What is needed:
From the records below, output exactly the lines running from the line containing "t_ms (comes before" through the line containing "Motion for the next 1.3", and no others.

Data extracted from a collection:
Start of Block

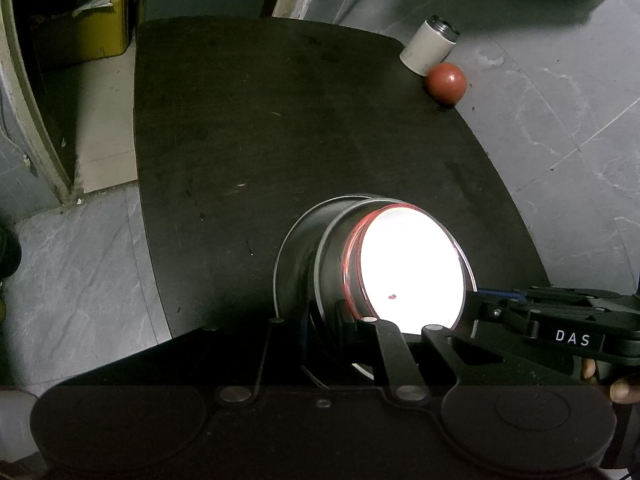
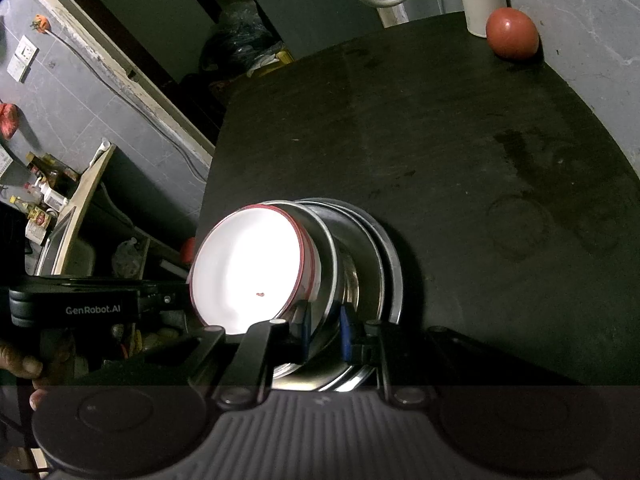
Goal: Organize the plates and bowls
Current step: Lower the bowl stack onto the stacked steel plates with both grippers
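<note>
On the near part of the dark table (image 1: 260, 128), as the left wrist view shows it, a white bowl with a red rim (image 1: 412, 268) sits nested in a steel bowl (image 1: 332, 264), with a wider steel plate (image 1: 288, 252) beneath, all one stack. The left gripper (image 1: 344, 320) is clamped on the near-left rim of the stack, its jaws nearly together, while the right gripper (image 1: 476, 300) reaches in from the right and grips the opposite edge. A person's fingers (image 1: 592, 368) show behind it. Stacking looks done; what seems left is carrying or settling the pile in its final place, which I cannot identify. Far right on the table stand a white flask (image 1: 428, 46) and, just beside it, a red ball (image 1: 446, 82). Grey marbled floor lies around, with a yellow box (image 1: 96, 28) at far left.

From the right wrist view, the stack (image 2: 320, 264) reads as tilted or lifted, white bowl facing left, steel rims layered behind. The right gripper (image 2: 324, 328) has its blue pads (image 2: 344, 332) pinching the steel rims, jaws close together. The left gripper (image 2: 176, 300) meets the white bowl's edge from the left. Flask (image 2: 482, 0) and ball (image 2: 512, 34) sit at the far right corner. Beyond the table's left edge is a cluttered shelf with bottles (image 2: 44, 196), and a cable runs along the grey wall.
</note>
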The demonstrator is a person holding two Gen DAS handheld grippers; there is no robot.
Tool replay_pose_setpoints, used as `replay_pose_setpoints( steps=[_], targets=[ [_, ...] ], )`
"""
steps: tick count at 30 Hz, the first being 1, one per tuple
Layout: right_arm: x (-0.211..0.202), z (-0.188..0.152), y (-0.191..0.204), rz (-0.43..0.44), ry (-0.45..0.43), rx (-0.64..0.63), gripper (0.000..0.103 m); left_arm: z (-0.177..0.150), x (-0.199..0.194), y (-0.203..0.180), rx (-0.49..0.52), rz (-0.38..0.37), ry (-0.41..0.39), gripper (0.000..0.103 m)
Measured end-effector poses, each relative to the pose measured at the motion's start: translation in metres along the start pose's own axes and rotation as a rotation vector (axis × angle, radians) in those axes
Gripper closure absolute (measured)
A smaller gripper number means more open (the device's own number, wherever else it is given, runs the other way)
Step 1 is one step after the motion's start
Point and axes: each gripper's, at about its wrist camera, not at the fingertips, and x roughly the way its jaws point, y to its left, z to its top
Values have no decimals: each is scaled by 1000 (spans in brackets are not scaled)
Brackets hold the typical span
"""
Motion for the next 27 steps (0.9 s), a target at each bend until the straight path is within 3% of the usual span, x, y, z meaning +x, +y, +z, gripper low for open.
replay_pose_setpoints(
  steps=[27],
  targets=[
    [3,-2,1,-11,0,0,86,1,6,0,-10,10,3,90]
  ],
)
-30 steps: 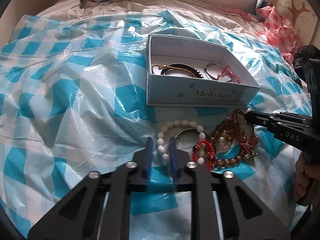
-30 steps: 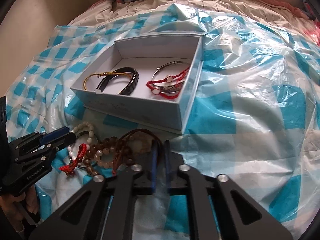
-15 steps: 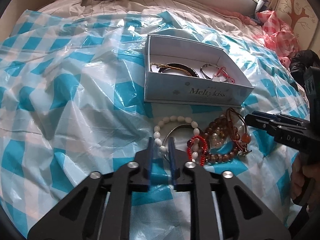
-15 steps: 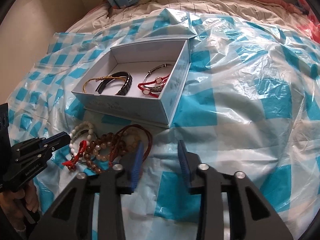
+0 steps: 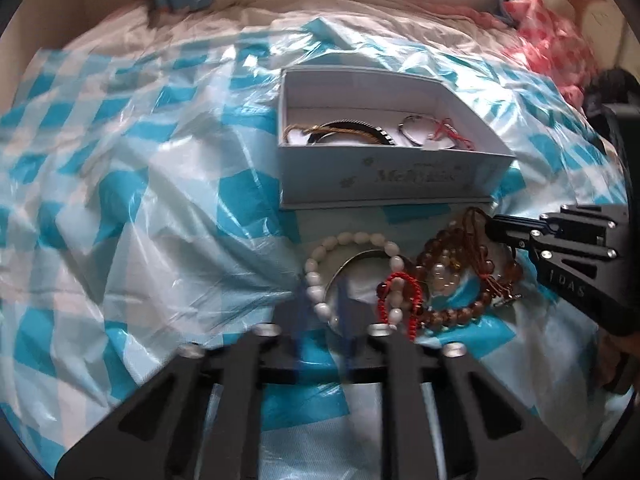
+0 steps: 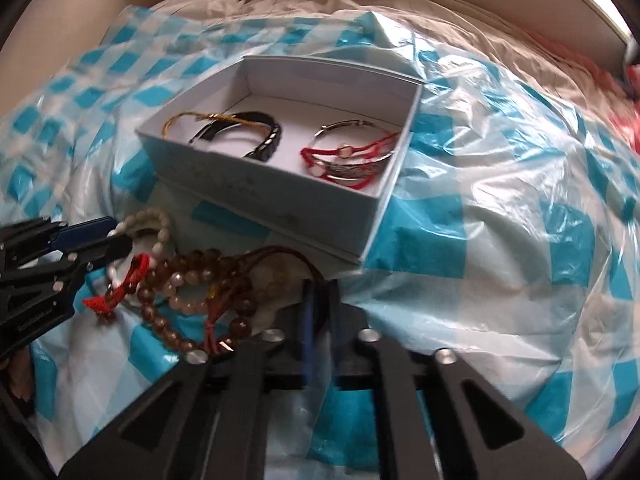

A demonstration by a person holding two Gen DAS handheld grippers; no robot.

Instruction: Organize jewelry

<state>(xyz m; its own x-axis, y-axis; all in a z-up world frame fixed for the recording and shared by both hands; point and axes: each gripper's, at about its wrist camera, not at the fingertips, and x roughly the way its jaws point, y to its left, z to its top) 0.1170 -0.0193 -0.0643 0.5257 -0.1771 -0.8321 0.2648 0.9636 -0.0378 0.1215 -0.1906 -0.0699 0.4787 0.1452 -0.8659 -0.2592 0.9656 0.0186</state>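
Brown bead bracelets (image 6: 192,292) tangled | both hand-held grippers (image 5: 320,304) (image 6: 320,300) closed, nothing clamped | whole clump could be dragged

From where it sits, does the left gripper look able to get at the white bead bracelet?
Probably yes. The left gripper sits right at the white bead bracelet, nothing covering that side; its jaws, having just closed, look shut and would need reopening.

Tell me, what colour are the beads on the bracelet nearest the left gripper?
White beads, clearest in the left wrist view.
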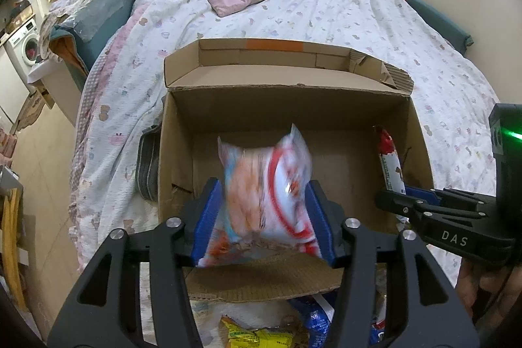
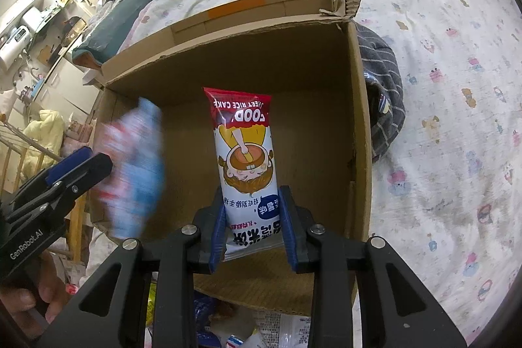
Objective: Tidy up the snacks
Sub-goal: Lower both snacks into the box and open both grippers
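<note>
An open cardboard box [image 1: 287, 93] lies on the bed, its inside bare. My left gripper [image 1: 262, 185] hangs over its near edge with a white, orange and red snack bag [image 1: 264, 185] between the blue pads; the bag is blurred while the fingers are sharp, so it looks loose, and I read the gripper as open. My right gripper [image 2: 252, 189] is shut on the lower end of a long red and white rice cake packet [image 2: 244, 145], which points into the box [image 2: 228, 31] by its right wall. The blurred bag [image 2: 133, 165] also shows beside the left gripper [image 2: 84, 162].
The bed [image 1: 326, 15] has a white patterned sheet, a pink blanket and a pillow at its head. A grey striped cloth [image 2: 381, 87] lies against the box's right side. More snack packs, one yellow [image 1: 257, 338] and one blue [image 1: 313, 315], lie in front of the box.
</note>
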Demonstrator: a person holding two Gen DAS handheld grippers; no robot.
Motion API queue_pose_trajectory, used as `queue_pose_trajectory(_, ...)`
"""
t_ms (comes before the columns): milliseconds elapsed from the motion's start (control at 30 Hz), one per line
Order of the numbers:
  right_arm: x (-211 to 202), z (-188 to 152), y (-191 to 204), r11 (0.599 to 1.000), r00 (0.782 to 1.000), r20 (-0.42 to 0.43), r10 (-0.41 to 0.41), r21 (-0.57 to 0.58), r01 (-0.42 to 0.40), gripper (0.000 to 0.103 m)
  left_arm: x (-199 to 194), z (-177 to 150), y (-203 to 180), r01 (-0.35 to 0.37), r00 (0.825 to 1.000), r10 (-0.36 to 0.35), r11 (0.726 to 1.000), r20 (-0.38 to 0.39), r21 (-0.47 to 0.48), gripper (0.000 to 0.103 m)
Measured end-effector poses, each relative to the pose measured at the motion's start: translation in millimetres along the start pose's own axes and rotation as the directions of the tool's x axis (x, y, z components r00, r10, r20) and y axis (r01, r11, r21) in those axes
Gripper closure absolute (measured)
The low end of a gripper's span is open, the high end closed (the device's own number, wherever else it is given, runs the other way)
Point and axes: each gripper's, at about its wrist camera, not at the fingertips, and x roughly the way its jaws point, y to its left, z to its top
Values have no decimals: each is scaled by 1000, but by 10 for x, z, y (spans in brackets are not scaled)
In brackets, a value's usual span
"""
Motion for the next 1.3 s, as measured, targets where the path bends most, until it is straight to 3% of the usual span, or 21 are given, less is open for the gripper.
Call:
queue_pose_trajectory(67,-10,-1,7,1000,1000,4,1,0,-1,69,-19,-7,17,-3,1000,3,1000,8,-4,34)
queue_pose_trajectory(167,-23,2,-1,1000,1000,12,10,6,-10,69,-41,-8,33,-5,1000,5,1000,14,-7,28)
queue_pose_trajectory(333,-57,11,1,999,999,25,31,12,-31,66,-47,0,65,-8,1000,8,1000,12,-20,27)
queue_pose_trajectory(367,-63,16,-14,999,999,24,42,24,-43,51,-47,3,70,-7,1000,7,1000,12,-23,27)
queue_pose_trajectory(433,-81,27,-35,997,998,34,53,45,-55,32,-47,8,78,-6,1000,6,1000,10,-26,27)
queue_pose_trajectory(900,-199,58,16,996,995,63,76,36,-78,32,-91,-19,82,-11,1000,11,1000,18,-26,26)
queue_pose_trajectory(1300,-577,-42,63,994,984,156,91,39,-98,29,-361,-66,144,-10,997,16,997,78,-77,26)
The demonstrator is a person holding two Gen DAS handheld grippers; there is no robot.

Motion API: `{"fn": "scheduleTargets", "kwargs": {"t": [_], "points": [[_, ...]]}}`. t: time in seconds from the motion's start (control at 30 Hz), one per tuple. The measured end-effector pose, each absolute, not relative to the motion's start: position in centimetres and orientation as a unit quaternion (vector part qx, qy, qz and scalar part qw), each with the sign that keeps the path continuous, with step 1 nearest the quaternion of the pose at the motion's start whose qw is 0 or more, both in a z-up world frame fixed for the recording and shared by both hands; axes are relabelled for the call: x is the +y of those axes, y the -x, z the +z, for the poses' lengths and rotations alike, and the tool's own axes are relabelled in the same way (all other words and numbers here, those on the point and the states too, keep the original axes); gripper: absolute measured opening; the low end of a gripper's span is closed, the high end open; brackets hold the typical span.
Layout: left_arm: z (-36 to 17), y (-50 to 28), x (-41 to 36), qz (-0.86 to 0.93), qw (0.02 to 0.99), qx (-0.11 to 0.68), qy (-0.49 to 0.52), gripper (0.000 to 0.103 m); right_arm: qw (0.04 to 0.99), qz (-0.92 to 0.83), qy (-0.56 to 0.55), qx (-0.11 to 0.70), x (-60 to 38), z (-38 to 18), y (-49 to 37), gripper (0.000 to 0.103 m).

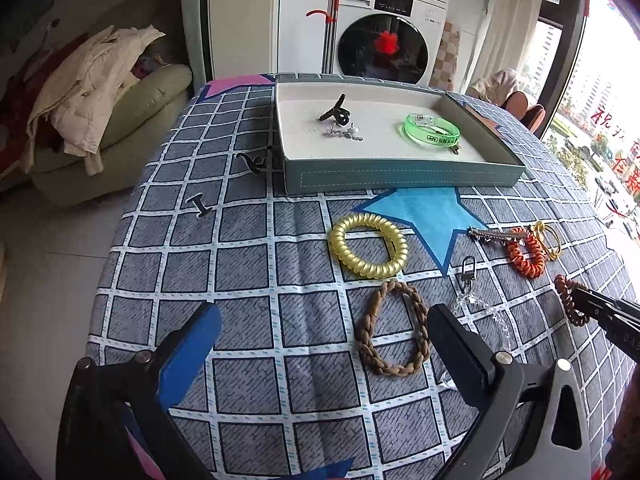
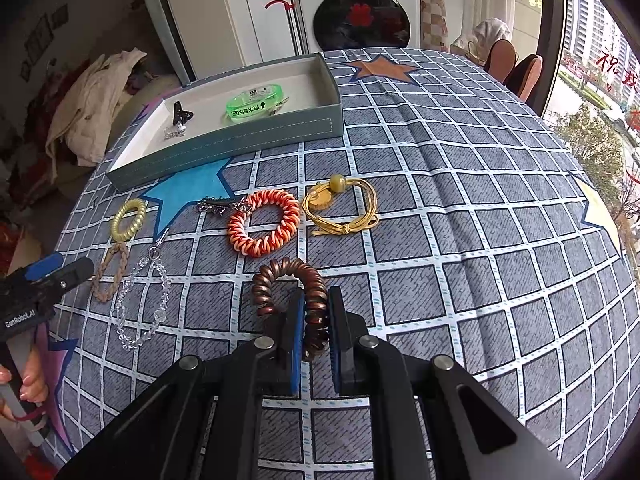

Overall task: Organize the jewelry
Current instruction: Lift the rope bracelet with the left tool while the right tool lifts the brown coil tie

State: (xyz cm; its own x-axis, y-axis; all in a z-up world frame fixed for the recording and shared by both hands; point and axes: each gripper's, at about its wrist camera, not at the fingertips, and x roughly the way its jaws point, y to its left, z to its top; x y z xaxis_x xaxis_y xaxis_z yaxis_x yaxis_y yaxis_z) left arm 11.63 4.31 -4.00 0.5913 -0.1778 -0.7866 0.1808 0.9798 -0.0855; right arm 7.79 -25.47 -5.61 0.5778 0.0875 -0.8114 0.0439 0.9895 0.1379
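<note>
Your right gripper point(image 2: 314, 324) is pinching the brown coil hair tie point(image 2: 290, 280); its two pads squeeze one side of the loop, and the rest of the loop lies on the checked cloth point(image 2: 460, 208). Your left gripper point(image 1: 324, 336) is spread wide with nothing between its jaws, just above the cloth beside the braided brown band point(image 1: 394, 330).

The step looks like picking up the brown tie to carry it to the tray point(image 2: 224, 148). The tray sits at the far side of the cloth and already has a green bracelet point(image 2: 254, 102) and a black clip point(image 2: 181, 114) in it. Next, lift the tie clear and bring it over the tray wall before you let go.

Nearer than the tray lie the orange coil tie point(image 2: 264, 224), the yellow cord tie point(image 2: 340, 208), the gold coil tie point(image 1: 368, 246) and the clear bead chain point(image 2: 140, 296).

The small silver bits in the tray are hard to make out. The part of the tie between the pads is hidden.
</note>
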Motion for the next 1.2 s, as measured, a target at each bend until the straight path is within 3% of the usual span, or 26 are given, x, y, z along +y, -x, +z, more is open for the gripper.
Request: {"fn": "scheduleTargets", "kwargs": {"t": [0.2,0.23,0.37,0.47,0.53,0.6,1.07,1.13,1.2], "points": [[-4.2,-14.8,3.4,-0.086,0.89,0.449,-0.007,0.103,0.885,0.016,-0.078,0.459,-25.4,-5.7,-7.8,0.012],[-4.5,-15.5,3.2,-0.087,0.885,0.457,-0.007,0.096,0.885,0.017,-0.079,0.458,-25.4,-5.6,-7.8,0.012],[-5.5,-17.3,3.1,-0.087,0.875,0.476,-0.001,0.083,0.887,0.02,-0.08,0.454,-25.2,-5.3,-7.7,0.012],[-5.7,-17.3,2.2,-0.088,0.876,0.472,-0.028,0.065,0.888,0.021,-0.08,0.452,-25.2,-5.1,-7.8,0.012],[-5.6,-17.0,1.5,-0.104,0.878,0.465,-0.048,0.034,0.888,0.022,-0.08,0.452,-25.3,-5.0,-8.0,0.012],[-5.5,-16.9,1.2,-0.112,0.877,0.463,-0.053,0.03,0.888,0.022,-0.081,0.451,-25.3,-5.0,-8.1,0.012],[-1.4,-16.7,2.2,-0.159,0.885,0.438,0.016,0.029,0.898,0.049,-0.084,0.43,-25.0,-2.2,-11.9,0.012],[-0.5,-17.1,2.1,-0.162,0.889,0.429,0.017,0.021,0.901,0.056,-0.079,0.423,-24.6,-1.6,-13.0,0.012],[0.3,-17.9,2.0,-0.164,0.892,0.421,0.018,0.021,0.903,0.061,-0.073,0.418,-24.2,-0.9,-14.2,0.012]]}}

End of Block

Task output:
t_ms (comes before the columns): milliseconds elapsed from the motion's start (control at 30 Hz), one per line
Order of the numbers:
  right_arm: x (-211 to 202), z (-188 to 152), y (-191 to 204), r11 (0.599 to 1.000), r00 (0.782 to 1.000), r20 (-0.42 to 0.43), r10 (-0.41 to 0.41), r21 (-0.57 to 0.58), r01 (-0.42 to 0.40), gripper (0.000 to 0.103 m)
  left_arm: x (-199 to 194), z (-177 to 150), y (-203 to 180), r01 (-0.35 to 0.37), r00 (0.825 to 1.000), r10 (-0.36 to 0.35), r11 (0.726 to 1.000), r20 (-0.38 to 0.39), r21 (-0.47 to 0.48), gripper (0.000 to 0.103 m)
Measured end-effector poses, each relative to the pose measured at the motion's start: translation in millimetres along the start pose's own axes and rotation as the directions of the tool's x axis (x, y, z components r00, r10, r20) and y axis (r01, r11, r21) in those axes
Gripper closure absolute (measured)
The low end of a gripper's span is open, the high end closed (the device's own number, wherever else it is given, runs the other way)
Point and axes: each gripper's, at about its wrist camera, not at the fingertips, and x roughly the way its jaws point, y to its left, z to its top
Values have no decimals: each is scaled by 1000, but by 10 for x, z, y (spans in brackets are not scaled)
In brackets, a value's usual span
"""
Motion for the next 1.3 s, as measured, targets where the path bends most, until it is straight to 3% of the usual span, or 21 are given, less is open for the gripper.

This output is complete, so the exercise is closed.